I reach the Annapurna summit (8,091m) and repeat the summit at Shisha Pangma (8,027m), this time by the Northwest Route.

In May of that year, Edurne Pasaban completed her project '14 x 8,000' and I began my solo journey with the aim of experimenting with new ways of mountaineering.


I try to reach Kangchenjunga (8,586m) on the southern slope and reach 8,450m. I repeat in the ShishaPangma (8,027m) where I reach 6,200m.


I join Edurne Pasaban's '14 x 8,000' project, whose goal was to become the first woman to climb 14 eight-thousanders. I combine it with my collaboration with the television program 'Al Filo de los Imposible' as a high-altitude cameraman and mountaineer. That year I summited Dhaulagiri (8,167m) and Manaslu (8,163m).

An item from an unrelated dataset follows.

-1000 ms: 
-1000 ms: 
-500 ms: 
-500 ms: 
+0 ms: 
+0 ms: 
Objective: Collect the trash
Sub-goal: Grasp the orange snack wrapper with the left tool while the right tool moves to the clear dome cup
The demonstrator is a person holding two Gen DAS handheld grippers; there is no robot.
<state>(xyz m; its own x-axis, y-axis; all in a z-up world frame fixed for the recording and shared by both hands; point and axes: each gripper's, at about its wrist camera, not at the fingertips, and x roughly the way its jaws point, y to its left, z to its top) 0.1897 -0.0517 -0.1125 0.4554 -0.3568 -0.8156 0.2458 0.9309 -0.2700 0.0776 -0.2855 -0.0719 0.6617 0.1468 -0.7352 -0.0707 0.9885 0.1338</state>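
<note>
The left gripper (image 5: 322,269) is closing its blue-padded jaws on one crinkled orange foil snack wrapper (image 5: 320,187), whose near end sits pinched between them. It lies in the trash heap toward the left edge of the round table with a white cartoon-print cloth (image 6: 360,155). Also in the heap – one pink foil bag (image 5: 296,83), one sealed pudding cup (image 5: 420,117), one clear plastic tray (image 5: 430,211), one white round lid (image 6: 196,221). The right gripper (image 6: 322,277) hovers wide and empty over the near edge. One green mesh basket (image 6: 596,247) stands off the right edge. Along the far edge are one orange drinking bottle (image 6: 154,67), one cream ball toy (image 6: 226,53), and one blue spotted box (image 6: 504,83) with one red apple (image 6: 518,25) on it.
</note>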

I return to Shisha Pangma (8,027 m) and summit in an alpine-style ascent of the British Route (SW face).


Expedition to Antarctica: we summit Mount Scott (880m).

We open a new route to Shackelton Peak (1,465m) and reach the summit. We summit the Pico Virgen Wandell (2,397m). And in autumn, I reach the 7,800m Shisha Pangma (8,027m) in alpine style on the British Route (SW face).

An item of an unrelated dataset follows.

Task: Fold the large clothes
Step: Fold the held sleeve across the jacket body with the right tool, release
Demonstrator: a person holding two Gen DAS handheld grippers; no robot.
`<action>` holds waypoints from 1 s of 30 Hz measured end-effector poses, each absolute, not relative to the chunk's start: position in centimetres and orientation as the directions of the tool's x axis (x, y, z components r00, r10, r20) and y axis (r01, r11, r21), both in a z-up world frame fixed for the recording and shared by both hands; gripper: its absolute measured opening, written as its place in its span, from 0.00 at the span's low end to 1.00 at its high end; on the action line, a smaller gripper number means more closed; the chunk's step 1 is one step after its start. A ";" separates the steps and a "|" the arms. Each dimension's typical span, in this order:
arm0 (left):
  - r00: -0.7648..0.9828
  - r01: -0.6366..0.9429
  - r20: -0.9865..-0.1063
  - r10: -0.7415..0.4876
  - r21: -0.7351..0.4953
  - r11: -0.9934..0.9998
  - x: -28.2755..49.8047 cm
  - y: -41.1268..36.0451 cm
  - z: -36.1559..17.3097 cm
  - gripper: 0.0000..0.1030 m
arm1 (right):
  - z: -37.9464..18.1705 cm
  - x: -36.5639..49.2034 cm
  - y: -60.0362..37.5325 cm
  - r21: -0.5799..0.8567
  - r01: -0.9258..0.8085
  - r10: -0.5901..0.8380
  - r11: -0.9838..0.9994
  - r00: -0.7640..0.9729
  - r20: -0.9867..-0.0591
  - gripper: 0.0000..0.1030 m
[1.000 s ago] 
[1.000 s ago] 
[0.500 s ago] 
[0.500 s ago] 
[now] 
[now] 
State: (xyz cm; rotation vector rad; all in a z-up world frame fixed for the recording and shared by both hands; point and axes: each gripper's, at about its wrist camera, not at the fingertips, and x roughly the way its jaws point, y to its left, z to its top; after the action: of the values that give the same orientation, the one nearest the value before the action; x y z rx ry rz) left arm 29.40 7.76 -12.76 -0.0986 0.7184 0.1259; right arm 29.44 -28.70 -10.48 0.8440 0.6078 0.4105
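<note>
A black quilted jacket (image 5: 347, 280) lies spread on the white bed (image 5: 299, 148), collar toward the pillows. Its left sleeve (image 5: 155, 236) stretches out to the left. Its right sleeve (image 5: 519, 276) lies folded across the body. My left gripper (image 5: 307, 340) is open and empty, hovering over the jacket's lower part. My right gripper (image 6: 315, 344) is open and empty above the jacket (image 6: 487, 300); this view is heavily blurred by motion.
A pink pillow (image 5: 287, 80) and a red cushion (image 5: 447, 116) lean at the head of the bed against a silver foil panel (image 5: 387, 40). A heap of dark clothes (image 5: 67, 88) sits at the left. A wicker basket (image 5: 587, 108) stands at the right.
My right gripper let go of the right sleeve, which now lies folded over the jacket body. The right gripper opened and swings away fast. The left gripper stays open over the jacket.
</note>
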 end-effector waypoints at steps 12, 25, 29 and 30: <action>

I became part of the team of the television program 'Al Filo de lo Imposible', in which I collaborated as a high-altitude cameraman and mountaineer in the following years. That year she returned to Makalu (8,463m).


The following year I added two more summits of more than 8,000 meters to my credit: Makalu (8,463m) and Cho Oyu (8,201m). I also reached 7,400m on K2 (8,611m) on Ruta Cessen.


Summit at Broad Peak (8,047m).


My first expedition. I went to the Cordillera, of the Pamirs in Central Asia and I launched two attempts to Communism Peak (7,495m) exceeding 7,100m on both occasions. I also tried Korzhenenevskiy Peak (7105m) and summited Boroviev Peak (5691m) and Chetyrek (6400m).


Before I was 17 years old, I made my first trip to the Alps, climbed my first difficult routes and reached my first peaks of more than 4,000 meters. From that year I got into high-level mountaineering.